"Die Zwölf Jahre Single-Dasein hatte ich schon lange satt. Im Januar 2004 traf ich zwei Frauen, die über verschiedene Internet-Anbieter 'fündig' geworden waren - und übrigens noch heute glücklich sind. Ich meldete mich über die ZEIT bei Parship an. In den 18 Monaten, die ich dann dabei war, bekam ich etwa fünf Anfragen. Wie viele ich verschickt habe? Also, es war schon Arbeit. Ich gehöre wohl nicht zur bevorzugten Zielgruppe: zu alt, zu rund, zu erfolgreich und dann auch noch im psychotherapeutischen Bereich tätig.
Das abendliche Schauen und Mailen wurde zum angenehmen Zeitvertreib. Meine Kollegin, mit der ich zur Arbeit fahre, kam auch irgendwann zu Parship, und wir tauschten morgens oft amüsiert und manchmal genervt unsere Geschichten aus. Zwölf Männer sah ich in dieser Zeit. Die meisten waren firm im Erzählen über sich und ihre vergangenen Ehen, aber ungeübt im Kontakt-Herstellen und Nachfragen, viele noch in alten Geschichten gefangen, ohne das vor sich zunächst zugeben zu wollen.
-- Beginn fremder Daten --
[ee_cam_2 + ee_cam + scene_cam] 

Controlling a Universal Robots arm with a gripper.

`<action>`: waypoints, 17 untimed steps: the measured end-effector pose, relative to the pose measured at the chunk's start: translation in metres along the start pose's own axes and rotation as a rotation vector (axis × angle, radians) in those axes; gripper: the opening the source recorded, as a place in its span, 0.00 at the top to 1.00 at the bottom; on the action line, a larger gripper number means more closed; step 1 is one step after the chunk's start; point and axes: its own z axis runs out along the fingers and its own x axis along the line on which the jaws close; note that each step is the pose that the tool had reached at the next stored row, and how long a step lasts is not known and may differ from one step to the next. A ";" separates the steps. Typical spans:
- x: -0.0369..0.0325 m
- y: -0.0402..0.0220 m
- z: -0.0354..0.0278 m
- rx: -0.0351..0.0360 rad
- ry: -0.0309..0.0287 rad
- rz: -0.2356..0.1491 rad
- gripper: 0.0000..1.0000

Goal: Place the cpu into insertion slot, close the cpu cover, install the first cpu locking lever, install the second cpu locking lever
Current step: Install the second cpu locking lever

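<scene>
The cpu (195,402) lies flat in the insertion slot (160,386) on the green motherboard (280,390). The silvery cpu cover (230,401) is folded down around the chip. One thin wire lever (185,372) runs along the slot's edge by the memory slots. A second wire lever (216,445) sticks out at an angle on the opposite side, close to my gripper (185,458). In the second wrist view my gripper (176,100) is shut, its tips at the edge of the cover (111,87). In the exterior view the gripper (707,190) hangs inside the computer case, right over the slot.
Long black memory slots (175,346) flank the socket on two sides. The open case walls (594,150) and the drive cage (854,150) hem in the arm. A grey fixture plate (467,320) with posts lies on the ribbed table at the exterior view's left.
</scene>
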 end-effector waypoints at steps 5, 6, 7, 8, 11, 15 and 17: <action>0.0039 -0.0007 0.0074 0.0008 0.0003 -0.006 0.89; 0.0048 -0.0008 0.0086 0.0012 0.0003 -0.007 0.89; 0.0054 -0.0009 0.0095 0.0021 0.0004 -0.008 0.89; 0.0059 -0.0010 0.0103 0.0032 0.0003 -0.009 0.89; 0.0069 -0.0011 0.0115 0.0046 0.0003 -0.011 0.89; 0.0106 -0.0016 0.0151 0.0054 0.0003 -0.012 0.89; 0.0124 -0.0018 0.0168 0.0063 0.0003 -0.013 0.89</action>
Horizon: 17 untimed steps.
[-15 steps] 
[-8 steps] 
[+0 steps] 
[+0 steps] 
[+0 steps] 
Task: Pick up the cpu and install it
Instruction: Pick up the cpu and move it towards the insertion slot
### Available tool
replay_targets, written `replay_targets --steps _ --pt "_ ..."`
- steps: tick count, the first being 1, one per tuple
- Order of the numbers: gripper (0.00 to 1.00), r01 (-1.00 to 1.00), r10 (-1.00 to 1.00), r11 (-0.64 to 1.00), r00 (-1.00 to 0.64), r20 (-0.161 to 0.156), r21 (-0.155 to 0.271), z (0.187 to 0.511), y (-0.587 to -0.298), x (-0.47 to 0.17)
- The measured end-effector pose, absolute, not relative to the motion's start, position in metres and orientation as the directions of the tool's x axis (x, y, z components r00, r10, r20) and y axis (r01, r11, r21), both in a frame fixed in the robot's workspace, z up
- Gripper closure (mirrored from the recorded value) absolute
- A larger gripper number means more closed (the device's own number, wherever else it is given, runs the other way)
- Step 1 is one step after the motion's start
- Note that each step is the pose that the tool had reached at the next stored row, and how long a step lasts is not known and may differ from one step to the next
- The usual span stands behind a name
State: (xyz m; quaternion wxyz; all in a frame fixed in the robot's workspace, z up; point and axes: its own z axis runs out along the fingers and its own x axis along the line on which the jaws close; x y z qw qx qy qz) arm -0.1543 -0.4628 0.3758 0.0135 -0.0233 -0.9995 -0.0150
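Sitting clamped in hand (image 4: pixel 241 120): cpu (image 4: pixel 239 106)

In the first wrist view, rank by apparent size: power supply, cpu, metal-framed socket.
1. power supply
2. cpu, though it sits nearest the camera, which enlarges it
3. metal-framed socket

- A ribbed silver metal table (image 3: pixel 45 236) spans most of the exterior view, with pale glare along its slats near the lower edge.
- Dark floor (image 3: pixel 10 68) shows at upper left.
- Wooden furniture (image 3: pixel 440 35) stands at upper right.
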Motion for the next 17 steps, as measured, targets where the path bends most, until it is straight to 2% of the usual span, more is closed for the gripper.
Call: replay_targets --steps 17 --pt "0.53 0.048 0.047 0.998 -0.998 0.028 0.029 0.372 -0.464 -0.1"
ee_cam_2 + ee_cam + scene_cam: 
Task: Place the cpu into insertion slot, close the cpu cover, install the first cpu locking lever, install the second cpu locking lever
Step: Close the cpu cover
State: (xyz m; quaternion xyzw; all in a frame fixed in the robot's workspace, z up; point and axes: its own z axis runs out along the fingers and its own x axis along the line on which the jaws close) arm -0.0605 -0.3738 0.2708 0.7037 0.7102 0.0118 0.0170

Bei manchen Männern hatte ich leider auch den Eindruck, sie nutzen Parship zum Zeitvertreib.
Im Juli 2005 schickte ich in einem eher entnervten Zustand eine unkommentierte Anfrage an einen Herrn in der nächsten Großstadt, der mir trotzdem prompt zurückschrieb. Er war eher einer der 'Kurzmailer', dafür zuverlässig und mit Humor, und wollte mich ohne Umwege kennen lernen. Er war zu diesem Zeitpunkt ein Jahr Single, erst vier Wochen dabei und hatte schon vier nette Treffen hinter sich, wie ich später erfuhr.
Als ich ihn vom Zug abholen wollte, stand er schon mit dem Rücken zu mir auf dem Bahnsteig. Ich legte ihm die Hand auf die Schulter und sagte 'Nimm mich!'. Er sagte später, damit sei es doch schon klar gewesen, oder? Wir saßen dann draußen in einem Café. Ich klagte ihm ein bisschen mein Leid über mein 'Ladenhüterdasein'. Er schaute relativ verständnislos, er fände mich weder zu alt, zu klein noch zu rund, und arbeiten würde ich ja nur mit Kindern, also ungefährlich ;-) So machten wir dann einen langen Spaziergang am Fluss entlang, und der Rückweg war lang aufgrund der hohen Kussfrequenz.
Am nächsten Tag hatte er beruflich in meiner Stadt zu tun und holte mich von der Arbeit ab. Als wir uns dann wieder am Bahnhof trennten, sagte er: 'Du, wenn sich das so mit uns weiterentwickelt, lade ich dich zur Goldenen Hochzeit meiner Eltern ein im Oktober.' Meine Güte, dachte ich, der will wirklich was Festes, und wollte es mir überlegen.
In den folgenden Monaten intensivierte sich die Beziehung und stellenweise meine Ambivalenz. Ich musste von lieb gewordenen Wünschen an einen Idealmann Abschied nehmen. Er kann nicht kochen und tanzen, er reist nicht so gern wie ich. Dass sein Hobby Radfahren sei, hat er nur für das Profil erfunden, denn er ist unsportlich. Aber: Er hat ein goldenes Herz, ist mir so liebevoll zugetan wie noch kein anderer Mann. Wir lieben es, zusammen Musik zu hören, in Ausstellungen oder ins Kino zu gehen oder lecker zu essen. Meine Beweglichkeit steckt ihn an, und mir tut seine Ruhe gut.
Aus allen Wolken fiel ich allerdings, als sich Anfang Januar 2007 im Urlaub auf Rügen etwa folgende Szene ereignete im Gespräch über eine im Juli geplant Kanada-Reise:
Er: 'Du, wenn man sich unter den Niagarafällen küsst, muss man eigentlich verheiratet sein.'
Ich: 'Wie, willst du mich jetzt noch vorher heiraten oder was?'
Er: 'Ja!'
Das brachte bei mir das Blut zum Stocken, und ich erbat Bedenkzeit.
Im Juni 2007 haben wir - beide zum ersten Mal - mit 100 Gästen Hochzeit gefeiert und sind glücklich. Wir leben nach wie vor, beruflich bedingt, 100 km voneinander entfernt und wünschen uns, weiter aufeinander zu zu wachsen."